Science fiction at its best always is about today’s concerns as well as the future and this is a great example, a look at a future where we may be going to Mars and have regular commercial space stations in orbit, but women in tech still suffer from the same sort of problem as today, still have to deal with GamerGatesque problems.

LaShawn M. Wanak, “21 Steps to Enlightenment (Minus One).” Strange Horizons, February 3, 2014.

Sometimes a spiral staircase appears on your path, from out of nowhere. If you decide to climb it, you can find enlightenment, but you have to climb all the way to the top. The problem is what happens after enlightenment. All of which of course screams metaphor, which is acknowledged in the story. One of these stories where the fantastical element is there to illuminate the quite mundane but therefore no less important concerns of the characters.

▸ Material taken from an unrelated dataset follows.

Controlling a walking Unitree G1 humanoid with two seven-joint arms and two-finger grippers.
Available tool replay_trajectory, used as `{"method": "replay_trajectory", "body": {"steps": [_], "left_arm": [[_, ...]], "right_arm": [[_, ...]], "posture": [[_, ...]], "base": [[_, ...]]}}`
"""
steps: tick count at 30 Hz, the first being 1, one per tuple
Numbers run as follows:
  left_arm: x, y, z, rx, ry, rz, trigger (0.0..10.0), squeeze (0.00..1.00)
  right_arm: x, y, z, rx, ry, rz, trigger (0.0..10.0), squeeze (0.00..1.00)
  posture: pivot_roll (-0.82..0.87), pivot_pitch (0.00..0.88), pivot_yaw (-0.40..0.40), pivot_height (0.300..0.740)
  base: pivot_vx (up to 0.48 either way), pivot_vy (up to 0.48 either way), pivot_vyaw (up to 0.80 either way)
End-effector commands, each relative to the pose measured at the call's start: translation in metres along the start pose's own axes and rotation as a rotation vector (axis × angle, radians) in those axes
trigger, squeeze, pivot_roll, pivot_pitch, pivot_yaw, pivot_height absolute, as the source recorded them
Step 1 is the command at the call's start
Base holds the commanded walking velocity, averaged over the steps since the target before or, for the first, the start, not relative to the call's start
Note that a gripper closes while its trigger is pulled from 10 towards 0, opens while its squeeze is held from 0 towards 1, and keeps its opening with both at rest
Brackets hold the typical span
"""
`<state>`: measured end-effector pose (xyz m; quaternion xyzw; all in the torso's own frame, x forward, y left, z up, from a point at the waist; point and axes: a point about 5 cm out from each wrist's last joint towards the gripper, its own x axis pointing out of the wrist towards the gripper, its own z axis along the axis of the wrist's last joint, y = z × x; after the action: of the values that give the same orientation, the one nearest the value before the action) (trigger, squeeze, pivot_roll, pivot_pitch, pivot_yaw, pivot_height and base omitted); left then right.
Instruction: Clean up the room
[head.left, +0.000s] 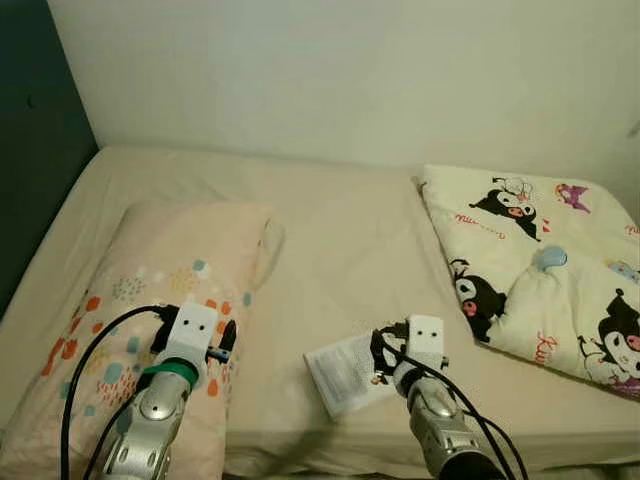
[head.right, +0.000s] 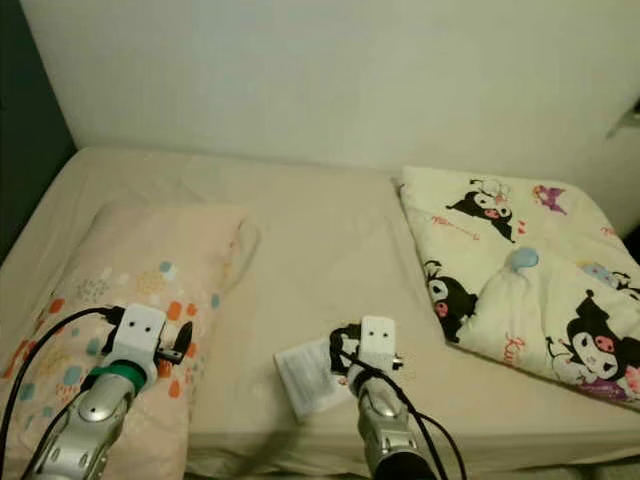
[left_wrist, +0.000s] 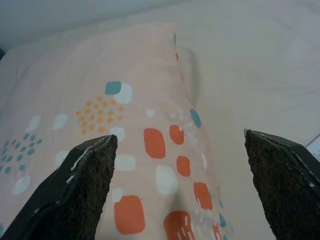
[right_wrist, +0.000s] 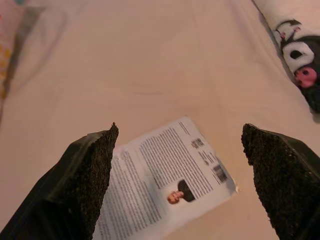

Peter Watts, “The Colonel.” Tor.com, July 29, 2014.

Peter Watts has made a name with dense, brutal science fiction and this is no exception. Set in the same universe as Blindsight, this is a story about a still human Colonel safeguarding the world against the dangers of Hive minds, until he has given an offer he can’t refuse. This is strictly in the Sterling-Stephenson-Strossian mode of jargon heavy, figure it out for yourself if you can mode of science fiction, which if done right, I like a lot. This I like a lot.